The institute seminar on Wednesday April 7th is given by Trond Stokke from the Department of Radiation Biology.
Title of his talk:
B-cell Non-Hodgkins lymphomas from in vivo genotypes to cell cycle arrest phenotypes in vitro
The seminar takes place in the Auditorium (New Research Building Montebello) and starts at 10:30.
We have studied genotypes and phenotypes of primary malignant B-cell Non-Hodgkins lymphomas in a panel of about hundred cases. Lymphoma-characteristic translocations, mutations, homogeneous and heterogeneous copy number aberrations were studied employing techniques like comparative genome hybridization (CGH), array-CGH, FISH, and long-range PCR. Assuming that the heterogeneous aberrations were the last ones, we could deduce the order of genomic events during lymphomagenesis, and whether clonal evolution occurred in a sequential or parallel fashion. Multivariate studies of survival showed that losses of TP53 and ATM, as well as gains on 6p, predicted a poor survival (in addition to the International prognostic index, IPI). However, S phase fraction still had marginal significance, indicating that other genomic aberrations driving proliferation have not been identified in our studies.

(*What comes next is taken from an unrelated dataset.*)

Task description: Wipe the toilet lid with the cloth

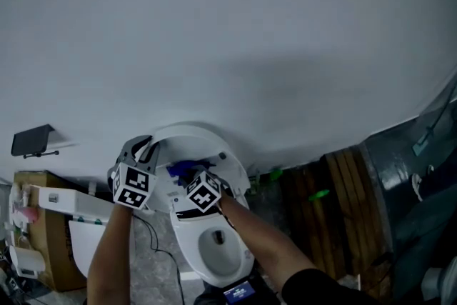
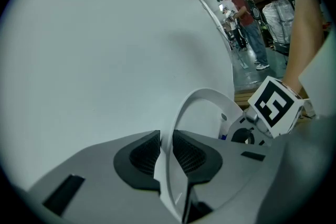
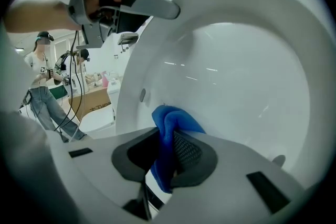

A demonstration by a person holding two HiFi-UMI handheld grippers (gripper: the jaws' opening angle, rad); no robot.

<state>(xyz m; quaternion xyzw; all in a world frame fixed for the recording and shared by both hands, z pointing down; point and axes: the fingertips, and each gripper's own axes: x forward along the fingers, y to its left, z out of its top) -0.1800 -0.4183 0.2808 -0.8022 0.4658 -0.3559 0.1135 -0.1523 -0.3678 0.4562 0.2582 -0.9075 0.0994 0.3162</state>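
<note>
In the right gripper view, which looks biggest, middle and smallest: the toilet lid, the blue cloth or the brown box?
1. toilet lid: fills most of the picture.
2. blue cloth: very near the camera, so it looks bigger than it is.
3. brown box: far off and partly hidden, so its real size is unsure.
</note>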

To supplement these descriptive in vivo studies, the roles of TP53 and ATM, as well as other proteins in the relevant pathways, in checkpoints in the cell cycle have been further studied in cell lines in vitro. DNA double-strand breaks were introduced by ionizing radiation, and inhibitors and siRNAs were employed to inactivate or knock down specific proteins to reveal their role in the arrest prior to S phase and mitosis. Both TP53 and ATM are involved in the arrest at both checkpoints, but with a different interrelationship, as they seem to work in the same pathway upstream of the G1-S checkpoint, but in independent pathways upstream of the G2-M checkpoint. There is also a third independent molecular pathway upstream of the G2-M checkpoint, employing e.g. ATR and CHEK1, but this pathway is seldom found to be abrogated in tumors, probably because at least ATR is essential for cell survival. These results may provide an explanation for why TP53 and ATM have independent prognostic value in primary tumors, but do not show a clear negative association. Molecular pathway-specific treatment strategies for the future will be briefly discussed.